— INSTRUCTIONS TO FOLLOW —
Could you copy out all the lines in the material below where the word "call" occurs?

— DATA BLOCK —
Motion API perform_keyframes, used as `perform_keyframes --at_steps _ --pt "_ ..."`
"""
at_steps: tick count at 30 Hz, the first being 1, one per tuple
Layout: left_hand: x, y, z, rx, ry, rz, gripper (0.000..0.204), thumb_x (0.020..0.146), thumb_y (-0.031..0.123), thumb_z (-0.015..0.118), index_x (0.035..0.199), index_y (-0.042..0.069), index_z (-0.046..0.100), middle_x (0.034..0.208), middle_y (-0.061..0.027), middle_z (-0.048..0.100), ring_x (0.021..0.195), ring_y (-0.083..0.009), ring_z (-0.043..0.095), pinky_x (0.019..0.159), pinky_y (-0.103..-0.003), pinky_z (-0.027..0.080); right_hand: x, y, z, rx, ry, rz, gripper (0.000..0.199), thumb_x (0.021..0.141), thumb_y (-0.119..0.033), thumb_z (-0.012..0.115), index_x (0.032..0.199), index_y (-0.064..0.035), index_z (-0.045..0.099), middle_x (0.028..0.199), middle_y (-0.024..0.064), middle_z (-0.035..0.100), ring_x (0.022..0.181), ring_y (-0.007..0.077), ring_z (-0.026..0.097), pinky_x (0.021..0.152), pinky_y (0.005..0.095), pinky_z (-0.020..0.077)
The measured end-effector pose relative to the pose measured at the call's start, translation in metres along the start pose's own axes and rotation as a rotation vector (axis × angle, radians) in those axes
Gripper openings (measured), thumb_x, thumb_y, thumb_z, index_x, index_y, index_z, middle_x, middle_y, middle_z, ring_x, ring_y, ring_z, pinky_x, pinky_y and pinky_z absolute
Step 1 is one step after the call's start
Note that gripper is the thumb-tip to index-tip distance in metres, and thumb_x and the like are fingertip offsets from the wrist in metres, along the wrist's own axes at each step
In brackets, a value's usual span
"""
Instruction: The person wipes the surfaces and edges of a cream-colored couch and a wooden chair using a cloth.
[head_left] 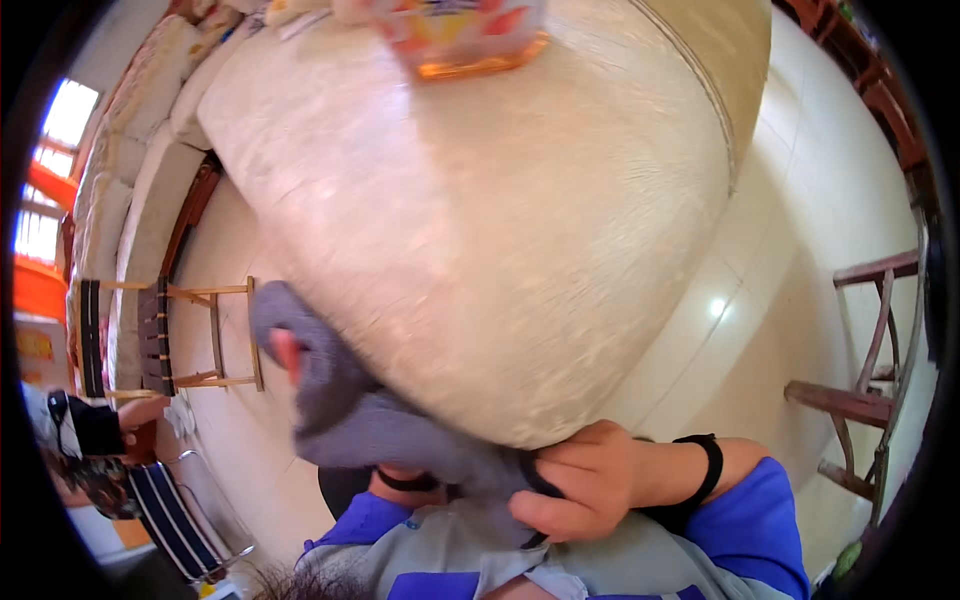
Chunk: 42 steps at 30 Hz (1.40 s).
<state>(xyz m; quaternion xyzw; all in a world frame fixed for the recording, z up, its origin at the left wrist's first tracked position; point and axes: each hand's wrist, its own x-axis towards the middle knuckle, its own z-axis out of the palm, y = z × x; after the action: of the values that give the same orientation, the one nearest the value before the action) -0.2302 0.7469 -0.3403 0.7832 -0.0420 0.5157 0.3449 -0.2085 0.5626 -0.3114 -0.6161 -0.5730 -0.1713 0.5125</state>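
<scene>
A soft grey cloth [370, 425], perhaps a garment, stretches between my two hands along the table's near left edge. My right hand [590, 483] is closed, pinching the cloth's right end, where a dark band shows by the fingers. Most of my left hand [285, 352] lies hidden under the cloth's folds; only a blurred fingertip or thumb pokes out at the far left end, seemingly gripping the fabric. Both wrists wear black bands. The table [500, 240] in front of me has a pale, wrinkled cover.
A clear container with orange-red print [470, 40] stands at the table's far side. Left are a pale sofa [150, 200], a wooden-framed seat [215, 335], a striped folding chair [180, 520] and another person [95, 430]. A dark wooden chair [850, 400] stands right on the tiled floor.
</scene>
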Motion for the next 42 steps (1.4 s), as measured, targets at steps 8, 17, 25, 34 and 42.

— RESULT OF THIS TASK —
The measured end-effector pose relative to the pose measured at the call's start, translation in metres along the start pose's own axes and rotation as a rotation vector (axis × angle, radians) in those axes
Step 1 is one step after the call's start

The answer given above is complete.